Despite having killed a few people, shot a few others, he really was. He was an incredibly friendly person, kindness written all over his face. Violence had forced itself upon him and, sadly, from him.
About 10km from his turn off we began to say our goodbyes, when we hit traffic. Traffic that lasted for about five hours. The town up ahead, Bosconia, had been without water for ten days. So they set up a blockade, effectively closing an important crossroads, severing an artery. We spent the five hours milling about under a brutal savannah sun. By this point Emma and I could not stand nor sit from exhaustion. It is incredible how much the road can wear you out. Our Spanish had been reduced to that of a child:
“I like that. It is big and yellow.” For example.

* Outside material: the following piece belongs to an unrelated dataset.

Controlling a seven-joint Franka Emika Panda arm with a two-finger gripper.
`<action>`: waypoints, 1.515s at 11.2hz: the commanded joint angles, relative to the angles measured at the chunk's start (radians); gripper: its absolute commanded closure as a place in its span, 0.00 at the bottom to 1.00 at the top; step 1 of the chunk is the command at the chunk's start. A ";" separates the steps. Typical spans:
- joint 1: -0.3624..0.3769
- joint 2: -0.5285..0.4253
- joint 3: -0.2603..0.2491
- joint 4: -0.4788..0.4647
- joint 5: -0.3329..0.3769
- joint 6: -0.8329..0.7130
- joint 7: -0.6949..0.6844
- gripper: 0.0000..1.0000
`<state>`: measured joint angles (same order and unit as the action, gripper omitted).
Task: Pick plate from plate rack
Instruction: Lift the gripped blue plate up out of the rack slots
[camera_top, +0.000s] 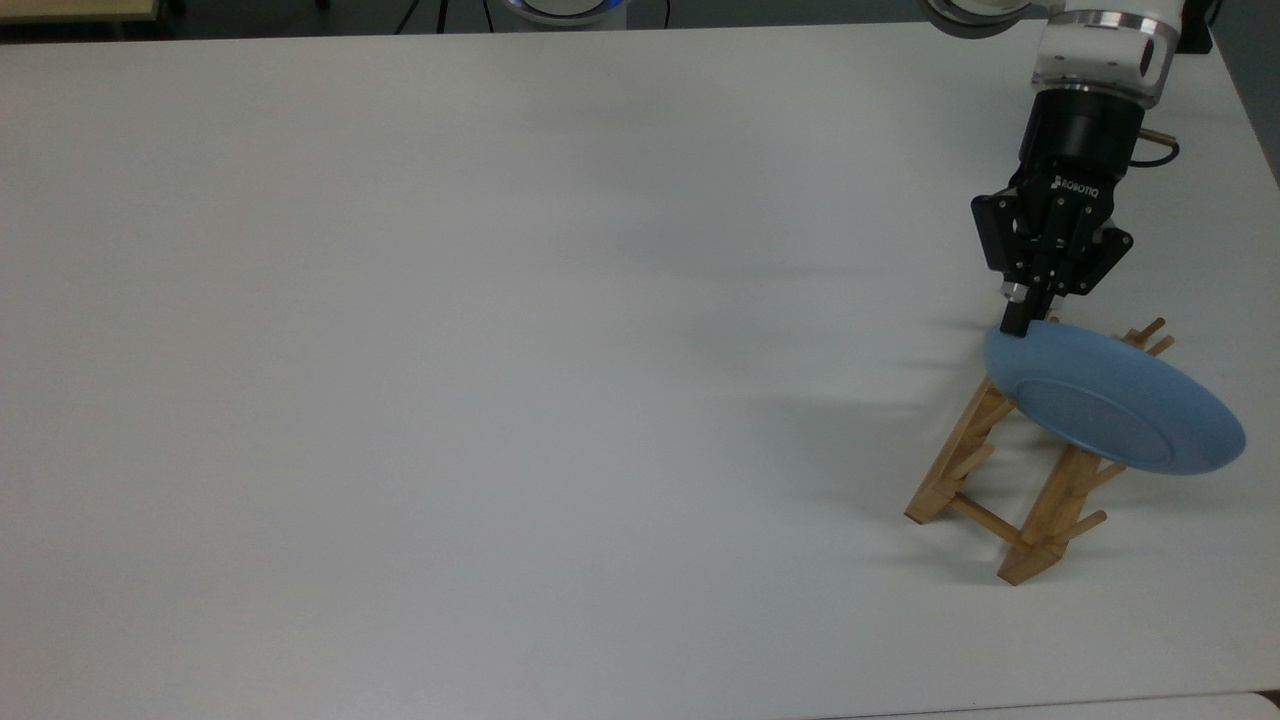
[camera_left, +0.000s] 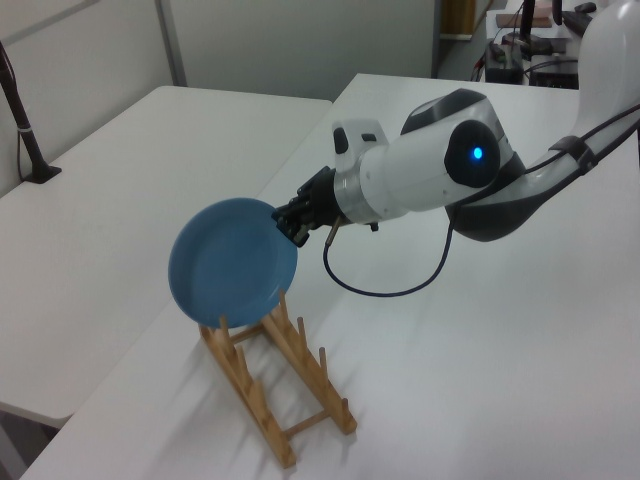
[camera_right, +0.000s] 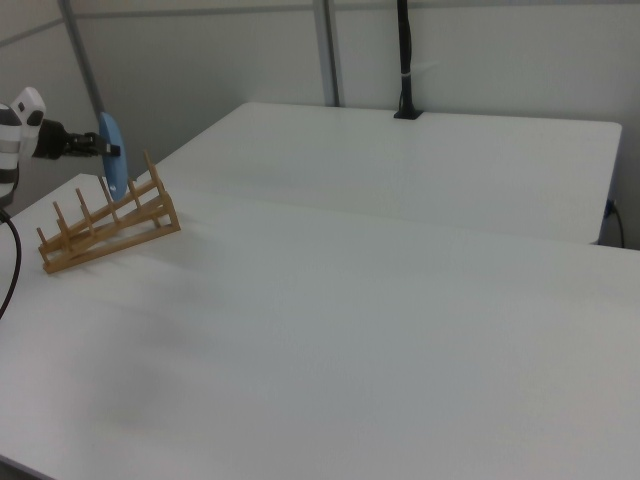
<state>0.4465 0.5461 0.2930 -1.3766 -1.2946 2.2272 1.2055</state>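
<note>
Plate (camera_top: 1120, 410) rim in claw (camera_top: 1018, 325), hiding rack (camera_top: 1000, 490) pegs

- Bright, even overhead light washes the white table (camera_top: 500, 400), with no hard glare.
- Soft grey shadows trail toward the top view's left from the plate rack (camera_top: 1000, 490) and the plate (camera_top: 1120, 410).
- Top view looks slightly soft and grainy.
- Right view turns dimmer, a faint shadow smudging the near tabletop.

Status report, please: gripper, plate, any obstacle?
Gripper shut on plate rim. Plate raised, its lower edge level with the plate rack peg tips. Table around is bare.
</note>
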 joint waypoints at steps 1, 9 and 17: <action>0.001 -0.050 -0.009 -0.015 -0.012 0.011 0.022 1.00; -0.063 -0.207 -0.008 -0.062 0.182 0.002 -0.056 1.00; -0.323 -0.435 -0.020 -0.168 0.878 -0.185 -0.718 1.00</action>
<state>0.2020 0.2151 0.2840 -1.4709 -0.6399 2.1453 0.7438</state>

Eventually we decided it was time for us to walk on. We would walk into the town and out of the other side to find a place to camp.
“It’s not safe up there,” He said. “They will throw rocks at you. Besides, it is almost over. Look.”
Up ahead a plume of black smoke had risen.
“The police are sorting it out.”
The thought was a tough one to take. A town without water for ten days, reduced to protest, then attacked by riot police with armour, guns and shields. We stood by our decision. Even if the traffic cleared, Arilia was going to turn left in the centre of town. Either way we had to walk through. So we said our goodbyes and walked the remaining kilometers toward the plume. We trudged quietly by a seemingly endless column of trucks. The heat was unbearable. It had reached 45 degrees that day. We tried to imagine life in the town without water. If they threw stones at us we would just turn around.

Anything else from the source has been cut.